● WHAT YOU ARE ASKED TO DO
What you give back should be exactly the opening lines of the data, ending with the line that contains "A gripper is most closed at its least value" and including it.

--- START ---

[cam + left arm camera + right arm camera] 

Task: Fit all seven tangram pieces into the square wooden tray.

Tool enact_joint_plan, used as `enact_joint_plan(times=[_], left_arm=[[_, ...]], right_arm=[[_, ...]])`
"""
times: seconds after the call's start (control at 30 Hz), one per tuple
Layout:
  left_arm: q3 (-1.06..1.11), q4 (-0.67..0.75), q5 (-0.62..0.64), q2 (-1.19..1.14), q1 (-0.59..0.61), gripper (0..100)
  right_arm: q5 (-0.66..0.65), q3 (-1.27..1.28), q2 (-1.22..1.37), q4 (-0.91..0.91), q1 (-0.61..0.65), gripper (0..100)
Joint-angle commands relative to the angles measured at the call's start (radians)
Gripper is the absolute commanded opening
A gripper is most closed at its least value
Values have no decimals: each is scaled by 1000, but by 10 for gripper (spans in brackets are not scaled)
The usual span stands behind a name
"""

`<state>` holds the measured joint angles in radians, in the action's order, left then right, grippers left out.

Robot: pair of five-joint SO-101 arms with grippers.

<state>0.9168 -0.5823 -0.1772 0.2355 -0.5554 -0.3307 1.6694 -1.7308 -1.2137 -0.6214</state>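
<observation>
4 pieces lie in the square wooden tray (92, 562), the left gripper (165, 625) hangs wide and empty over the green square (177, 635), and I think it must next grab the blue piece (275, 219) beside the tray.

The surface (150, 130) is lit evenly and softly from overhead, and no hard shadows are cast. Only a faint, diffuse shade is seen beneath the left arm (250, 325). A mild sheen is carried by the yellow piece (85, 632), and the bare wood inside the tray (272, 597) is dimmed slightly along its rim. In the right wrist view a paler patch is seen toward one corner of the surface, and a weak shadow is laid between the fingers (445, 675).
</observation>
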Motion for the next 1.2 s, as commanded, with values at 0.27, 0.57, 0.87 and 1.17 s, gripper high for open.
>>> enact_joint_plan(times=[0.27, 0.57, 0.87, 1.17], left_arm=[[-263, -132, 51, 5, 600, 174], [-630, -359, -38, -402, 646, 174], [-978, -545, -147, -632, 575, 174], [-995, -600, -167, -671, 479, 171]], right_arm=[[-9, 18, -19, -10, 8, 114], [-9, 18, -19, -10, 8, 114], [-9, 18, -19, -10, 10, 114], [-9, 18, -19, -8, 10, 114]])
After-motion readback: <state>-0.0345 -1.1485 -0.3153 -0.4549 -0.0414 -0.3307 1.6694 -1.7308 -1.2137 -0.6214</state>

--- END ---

● RESPONSE AREA
[cam + left arm camera + right arm camera] 

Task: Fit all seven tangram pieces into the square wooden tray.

Tool enact_joint_plan, used as `enact_joint_plan(times=[_], left_arm=[[_, ...]], right_arm=[[_, ...]])`
"""
times: seconds after the call's start (control at 30 Hz), one per tuple
Layout:
  left_arm: q3 (-1.06..1.11), q4 (-0.67..0.75), q5 (-0.62..0.64), q2 (-1.19..1.14), q1 (-0.59..0.61), gripper (0..100)
  right_arm: q5 (-0.66..0.65), q3 (-1.27..1.28), q2 (-1.22..1.37), q4 (-0.91..0.91), q1 (-0.61..0.65), gripper (0..100)
Joint-angle commands relative to the angles measured at the call's start (radians)
Gripper is the absolute commanded opening
A gripper is most closed at its least value

The requested output has now been given in full.